After the Nazis came to power in 1933, they began to dismantle what they perceived as a decadent culture of homosexuality. They closed gay bars, associations and newspapers. Between 1937 and 1939, they arrested about 90,000 men under the German Criminal Code for being gay. Between 5,000 to 15,000 men were sent to concentration camps, where they were identified by a pink triangle on their prisoner uniform. They were subjected to hard labour and inhumane medical experiments. Sexual relations between women were not subject to the same laws even though this was not acceptable in Nazi Germany.

In May 1933, in their pursuit of destroying any existence of homosexual communities, a group of Nazi students together with members of the Sturmabteilung (a paramilitary organization associated with the Nazi Party), broke into the Hirschfeld Institute, stealing books, clinical files and artifacts. These were all publicly destroyed in book burning ceremonies across Germany, as the Nazis claimed the books were “un-German.”

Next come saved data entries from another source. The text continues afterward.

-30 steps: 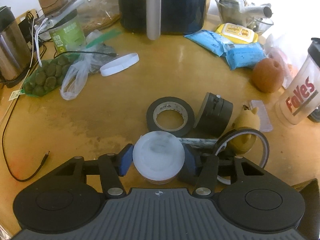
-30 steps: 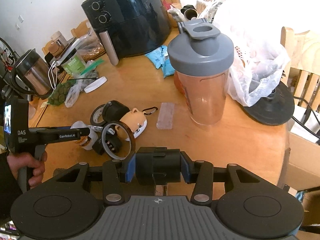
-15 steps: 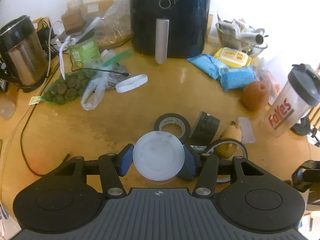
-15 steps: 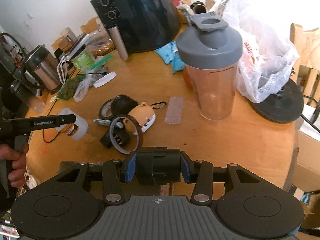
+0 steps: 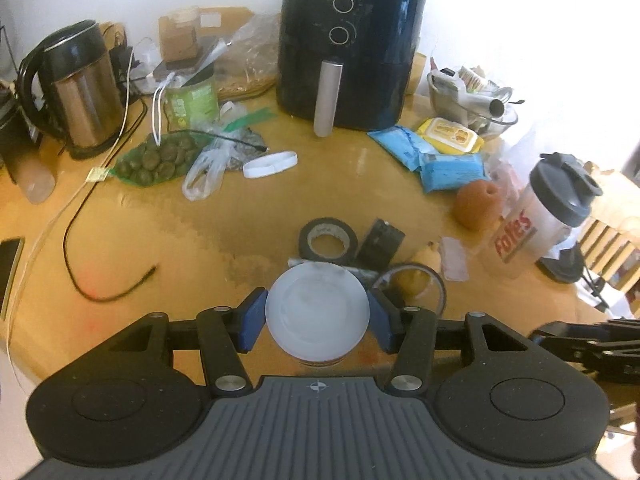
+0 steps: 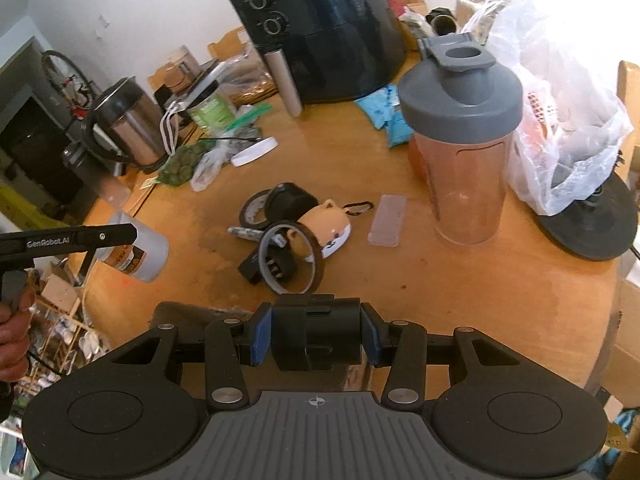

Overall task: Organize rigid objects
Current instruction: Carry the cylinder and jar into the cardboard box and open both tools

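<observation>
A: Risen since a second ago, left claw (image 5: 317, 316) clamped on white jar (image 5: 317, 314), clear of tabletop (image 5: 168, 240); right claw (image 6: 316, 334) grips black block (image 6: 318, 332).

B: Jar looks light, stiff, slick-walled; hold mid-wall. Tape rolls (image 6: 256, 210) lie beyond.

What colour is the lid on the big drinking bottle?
Grey, seen best from the right wrist view: the bottle's lid.

Each camera sat behind its own fingers, looking steeply down from above the counter (image 5: 360, 168). Both views shared the air fryer (image 5: 352, 48) (image 6: 320, 28) and shaker bottle (image 5: 548, 216) (image 6: 464, 140); the right one probably looked from nearer the bottle.
</observation>
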Demonstrator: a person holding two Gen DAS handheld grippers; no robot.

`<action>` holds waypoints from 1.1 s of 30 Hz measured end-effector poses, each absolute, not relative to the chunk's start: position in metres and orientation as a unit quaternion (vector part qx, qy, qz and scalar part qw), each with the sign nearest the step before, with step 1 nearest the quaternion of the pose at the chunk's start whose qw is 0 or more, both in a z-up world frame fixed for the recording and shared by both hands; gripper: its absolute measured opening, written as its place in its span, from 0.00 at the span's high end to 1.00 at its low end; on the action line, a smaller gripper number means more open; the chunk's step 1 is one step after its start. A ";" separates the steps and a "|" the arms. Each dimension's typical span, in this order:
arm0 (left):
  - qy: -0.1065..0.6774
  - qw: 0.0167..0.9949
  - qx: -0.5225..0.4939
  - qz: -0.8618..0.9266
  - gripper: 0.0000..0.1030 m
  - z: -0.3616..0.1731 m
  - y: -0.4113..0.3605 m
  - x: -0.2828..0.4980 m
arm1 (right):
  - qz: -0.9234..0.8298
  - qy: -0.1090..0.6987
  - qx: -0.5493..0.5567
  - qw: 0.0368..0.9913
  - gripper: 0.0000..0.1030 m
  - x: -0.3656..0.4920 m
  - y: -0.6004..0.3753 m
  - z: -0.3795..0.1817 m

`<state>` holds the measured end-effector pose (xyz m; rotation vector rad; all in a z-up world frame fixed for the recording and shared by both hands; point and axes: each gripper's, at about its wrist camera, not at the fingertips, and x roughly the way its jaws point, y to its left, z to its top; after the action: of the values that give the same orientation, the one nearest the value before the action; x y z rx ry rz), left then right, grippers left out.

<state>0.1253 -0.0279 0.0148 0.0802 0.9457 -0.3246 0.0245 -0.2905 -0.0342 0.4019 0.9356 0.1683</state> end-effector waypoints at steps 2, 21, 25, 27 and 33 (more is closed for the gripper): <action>0.456 0.876 0.031 -0.157 0.49 0.016 -0.027 0.116 | 0.090 0.448 0.192 0.869 0.53 0.023 -0.288 -0.034; 0.519 0.828 0.082 -0.195 0.49 -0.057 -0.041 0.093 | 0.118 0.475 0.198 0.849 0.53 0.009 -0.254 -0.046; 0.524 0.822 0.103 -0.197 0.49 -0.070 -0.044 0.096 | 0.110 0.492 0.190 0.842 0.53 0.015 -0.245 -0.052; 0.525 0.821 0.111 -0.198 0.49 -0.074 -0.044 0.098 | 0.107 0.502 0.186 0.838 0.53 0.019 -0.239 -0.057; 0.508 0.828 0.117 -0.209 0.48 -0.073 -0.043 0.097 | 0.093 0.524 0.170 0.829 0.53 0.029 -0.225 -0.065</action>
<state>0.0972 -0.0430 -0.0735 0.2484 1.0780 -0.4445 0.0294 -0.2245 -0.0654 0.3612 1.1116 0.1979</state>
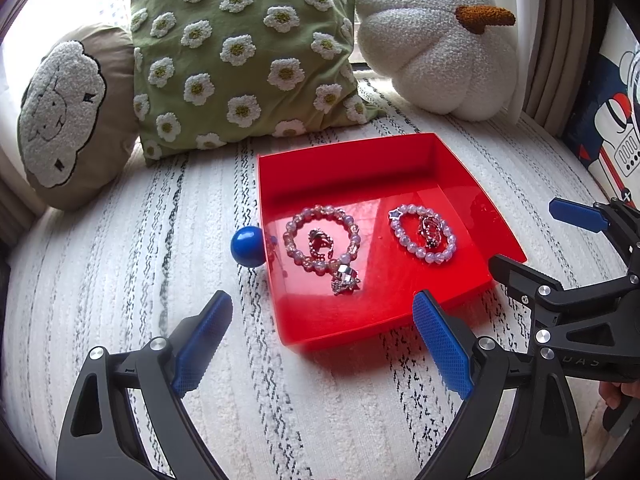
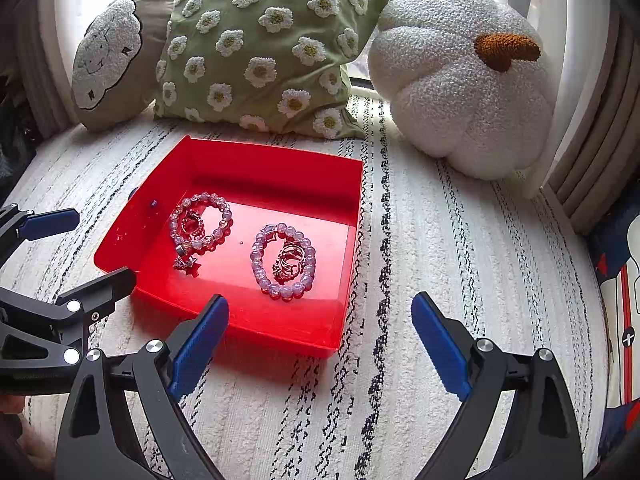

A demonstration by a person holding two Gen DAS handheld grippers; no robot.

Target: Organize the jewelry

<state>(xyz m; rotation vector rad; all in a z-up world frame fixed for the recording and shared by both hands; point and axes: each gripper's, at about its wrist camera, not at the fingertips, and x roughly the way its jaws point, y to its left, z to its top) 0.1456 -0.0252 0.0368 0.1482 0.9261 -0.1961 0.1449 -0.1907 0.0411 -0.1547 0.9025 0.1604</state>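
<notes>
Bracelets [image 1: 322, 239] and rings [image 1: 431, 231] lie in red tray [image 1: 344, 168].

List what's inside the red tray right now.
The red tray holds two beaded bracelets: the left bracelet rings a small metal piece with a silver star charm at its edge; the right bracelet rings tangled metal rings. Anything beneath them is hidden.

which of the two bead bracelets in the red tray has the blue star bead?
The lilac bracelet on the tray's right side in the left wrist view. The pinker one, nearest the blue ball, shows no blue star.
</notes>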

The Institute was forced to close down shortly after. At the time, Hirschfeld was not in Germany as he was travelling to deliver his lectures. Following threats, Hirschfeld decided to move to Switzerland as Germany, his country of birth, had become a dangerous place for him. He eventually moved to the French coast due to health issues.

Although to the Nazis Hirschfeld was a symbol of “un-German” culture, today he is recognized as an important early pioneer of LGBTQ+ rights and the related movement. In the 1990’s, the German government also recognized the Nazi persecution of homosexuals by overturning convictions that had been made under this regime.